_What to do:_ The entries below hold a line with "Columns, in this" and a line with "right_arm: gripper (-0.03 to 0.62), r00". Return those lines and all that lie between them, exactly and only.

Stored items
▬▬▬
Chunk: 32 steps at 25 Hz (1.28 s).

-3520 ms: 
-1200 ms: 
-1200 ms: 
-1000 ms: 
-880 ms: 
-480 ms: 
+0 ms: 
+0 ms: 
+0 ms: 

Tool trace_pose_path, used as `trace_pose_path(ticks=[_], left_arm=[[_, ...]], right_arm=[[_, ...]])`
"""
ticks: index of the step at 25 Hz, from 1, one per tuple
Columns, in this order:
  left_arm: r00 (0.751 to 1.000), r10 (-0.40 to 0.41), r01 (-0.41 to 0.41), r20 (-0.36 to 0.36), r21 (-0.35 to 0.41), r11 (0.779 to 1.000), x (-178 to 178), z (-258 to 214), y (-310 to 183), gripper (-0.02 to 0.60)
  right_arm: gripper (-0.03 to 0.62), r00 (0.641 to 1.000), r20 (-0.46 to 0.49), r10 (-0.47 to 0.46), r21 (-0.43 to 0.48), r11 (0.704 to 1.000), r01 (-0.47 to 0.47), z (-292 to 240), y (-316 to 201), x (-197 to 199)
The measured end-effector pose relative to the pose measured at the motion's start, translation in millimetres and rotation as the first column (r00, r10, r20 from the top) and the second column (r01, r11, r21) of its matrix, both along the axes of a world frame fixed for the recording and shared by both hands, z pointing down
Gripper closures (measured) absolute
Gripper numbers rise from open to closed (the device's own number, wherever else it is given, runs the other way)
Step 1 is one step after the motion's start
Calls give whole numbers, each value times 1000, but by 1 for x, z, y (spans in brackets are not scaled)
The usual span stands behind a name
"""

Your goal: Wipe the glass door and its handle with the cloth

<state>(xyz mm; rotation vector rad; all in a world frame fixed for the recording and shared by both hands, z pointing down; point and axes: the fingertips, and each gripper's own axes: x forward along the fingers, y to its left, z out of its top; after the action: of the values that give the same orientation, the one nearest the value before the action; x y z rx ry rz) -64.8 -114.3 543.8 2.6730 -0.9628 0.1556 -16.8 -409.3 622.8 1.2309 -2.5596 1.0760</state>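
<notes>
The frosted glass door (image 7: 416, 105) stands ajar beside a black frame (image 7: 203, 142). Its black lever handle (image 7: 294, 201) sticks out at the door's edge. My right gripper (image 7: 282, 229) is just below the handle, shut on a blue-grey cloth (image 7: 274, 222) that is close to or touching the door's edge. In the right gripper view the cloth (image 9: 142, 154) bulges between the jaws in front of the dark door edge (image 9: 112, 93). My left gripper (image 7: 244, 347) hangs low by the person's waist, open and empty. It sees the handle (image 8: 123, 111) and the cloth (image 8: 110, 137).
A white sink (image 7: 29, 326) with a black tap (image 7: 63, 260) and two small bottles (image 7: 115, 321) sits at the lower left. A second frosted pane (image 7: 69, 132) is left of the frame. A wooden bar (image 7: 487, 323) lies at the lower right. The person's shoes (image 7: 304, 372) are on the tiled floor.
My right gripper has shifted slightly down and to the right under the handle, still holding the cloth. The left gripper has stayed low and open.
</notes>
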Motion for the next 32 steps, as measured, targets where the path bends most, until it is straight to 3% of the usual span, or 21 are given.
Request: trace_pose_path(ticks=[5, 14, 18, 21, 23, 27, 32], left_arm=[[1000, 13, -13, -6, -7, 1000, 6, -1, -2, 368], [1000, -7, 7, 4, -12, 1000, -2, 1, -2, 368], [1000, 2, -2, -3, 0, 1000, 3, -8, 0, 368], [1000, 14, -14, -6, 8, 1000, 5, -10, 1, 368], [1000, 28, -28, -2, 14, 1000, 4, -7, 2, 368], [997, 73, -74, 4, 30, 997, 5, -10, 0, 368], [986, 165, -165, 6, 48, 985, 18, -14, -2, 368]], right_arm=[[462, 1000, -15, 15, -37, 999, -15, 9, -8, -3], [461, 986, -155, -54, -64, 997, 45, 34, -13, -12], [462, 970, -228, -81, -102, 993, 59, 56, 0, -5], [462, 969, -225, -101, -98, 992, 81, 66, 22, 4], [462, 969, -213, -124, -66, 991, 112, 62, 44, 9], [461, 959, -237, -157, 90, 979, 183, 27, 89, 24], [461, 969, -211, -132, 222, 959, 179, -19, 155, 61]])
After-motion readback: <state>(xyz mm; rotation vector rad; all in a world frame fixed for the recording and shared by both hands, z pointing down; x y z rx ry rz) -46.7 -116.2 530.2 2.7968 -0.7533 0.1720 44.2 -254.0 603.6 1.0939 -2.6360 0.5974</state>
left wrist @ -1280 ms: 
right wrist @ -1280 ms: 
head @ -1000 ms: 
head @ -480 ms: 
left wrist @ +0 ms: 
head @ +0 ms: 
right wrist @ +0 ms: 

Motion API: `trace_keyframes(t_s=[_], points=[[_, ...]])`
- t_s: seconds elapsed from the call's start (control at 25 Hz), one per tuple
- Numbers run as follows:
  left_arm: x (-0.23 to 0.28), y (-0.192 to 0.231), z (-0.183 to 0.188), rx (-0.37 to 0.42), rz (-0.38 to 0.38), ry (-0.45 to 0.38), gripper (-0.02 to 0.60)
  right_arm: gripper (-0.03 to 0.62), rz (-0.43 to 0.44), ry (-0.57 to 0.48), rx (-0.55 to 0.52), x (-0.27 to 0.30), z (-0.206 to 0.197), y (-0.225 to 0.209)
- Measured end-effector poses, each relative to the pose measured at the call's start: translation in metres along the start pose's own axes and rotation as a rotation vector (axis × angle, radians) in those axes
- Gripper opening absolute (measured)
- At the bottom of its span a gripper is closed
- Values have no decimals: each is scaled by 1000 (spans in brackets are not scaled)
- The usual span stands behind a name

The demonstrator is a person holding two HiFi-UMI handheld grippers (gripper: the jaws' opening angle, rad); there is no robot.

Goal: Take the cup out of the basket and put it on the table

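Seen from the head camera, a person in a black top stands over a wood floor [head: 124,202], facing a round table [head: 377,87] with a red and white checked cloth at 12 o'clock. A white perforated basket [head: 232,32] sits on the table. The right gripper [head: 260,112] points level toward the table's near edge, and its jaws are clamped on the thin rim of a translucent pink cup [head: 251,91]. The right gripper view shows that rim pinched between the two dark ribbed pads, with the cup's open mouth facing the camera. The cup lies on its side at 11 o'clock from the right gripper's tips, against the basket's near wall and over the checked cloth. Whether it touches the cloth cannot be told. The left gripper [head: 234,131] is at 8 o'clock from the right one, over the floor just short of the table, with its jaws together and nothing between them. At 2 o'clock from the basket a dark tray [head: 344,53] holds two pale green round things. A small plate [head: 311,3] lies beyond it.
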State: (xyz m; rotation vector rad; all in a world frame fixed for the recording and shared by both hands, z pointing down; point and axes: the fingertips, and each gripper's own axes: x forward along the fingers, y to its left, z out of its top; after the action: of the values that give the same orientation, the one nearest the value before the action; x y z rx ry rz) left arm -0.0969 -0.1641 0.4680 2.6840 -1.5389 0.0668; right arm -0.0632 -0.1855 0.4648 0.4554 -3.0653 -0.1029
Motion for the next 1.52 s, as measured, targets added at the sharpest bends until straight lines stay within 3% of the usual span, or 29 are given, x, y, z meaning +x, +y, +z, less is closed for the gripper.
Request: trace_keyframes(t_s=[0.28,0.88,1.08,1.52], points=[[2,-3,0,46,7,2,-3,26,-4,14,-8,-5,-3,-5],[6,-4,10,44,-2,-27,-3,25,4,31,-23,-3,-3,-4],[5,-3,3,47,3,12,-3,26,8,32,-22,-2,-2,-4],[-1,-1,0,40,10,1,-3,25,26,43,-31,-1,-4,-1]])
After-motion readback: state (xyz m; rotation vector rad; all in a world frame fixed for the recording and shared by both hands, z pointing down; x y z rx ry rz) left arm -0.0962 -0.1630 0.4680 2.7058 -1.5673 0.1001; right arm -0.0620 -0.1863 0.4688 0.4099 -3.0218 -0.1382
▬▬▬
_Solution to this problem:_
Columns, in this order:
  left_arm: r00 (0.751 to 1.000), r10 (-0.40 to 0.41), r01 (-0.41 to 0.41), r20 (-0.36 to 0.36), r21 (-0.35 to 0.41), r11 (0.779 to 1.000), x (-178 to 178), z (-258 to 214), y (-310 to 183), gripper (-0.02 to 0.60)
  right_arm: gripper (-0.03 to 0.62), r00 (0.641 to 1.000), r20 (-0.46 to 0.49), r10 (-0.47 to 0.46), r21 (-0.43 to 0.48), r11 (0.704 to 1.000), r01 (-0.47 to 0.47), z (-292 to 240), y (-316 to 201), x (-197 to 199)

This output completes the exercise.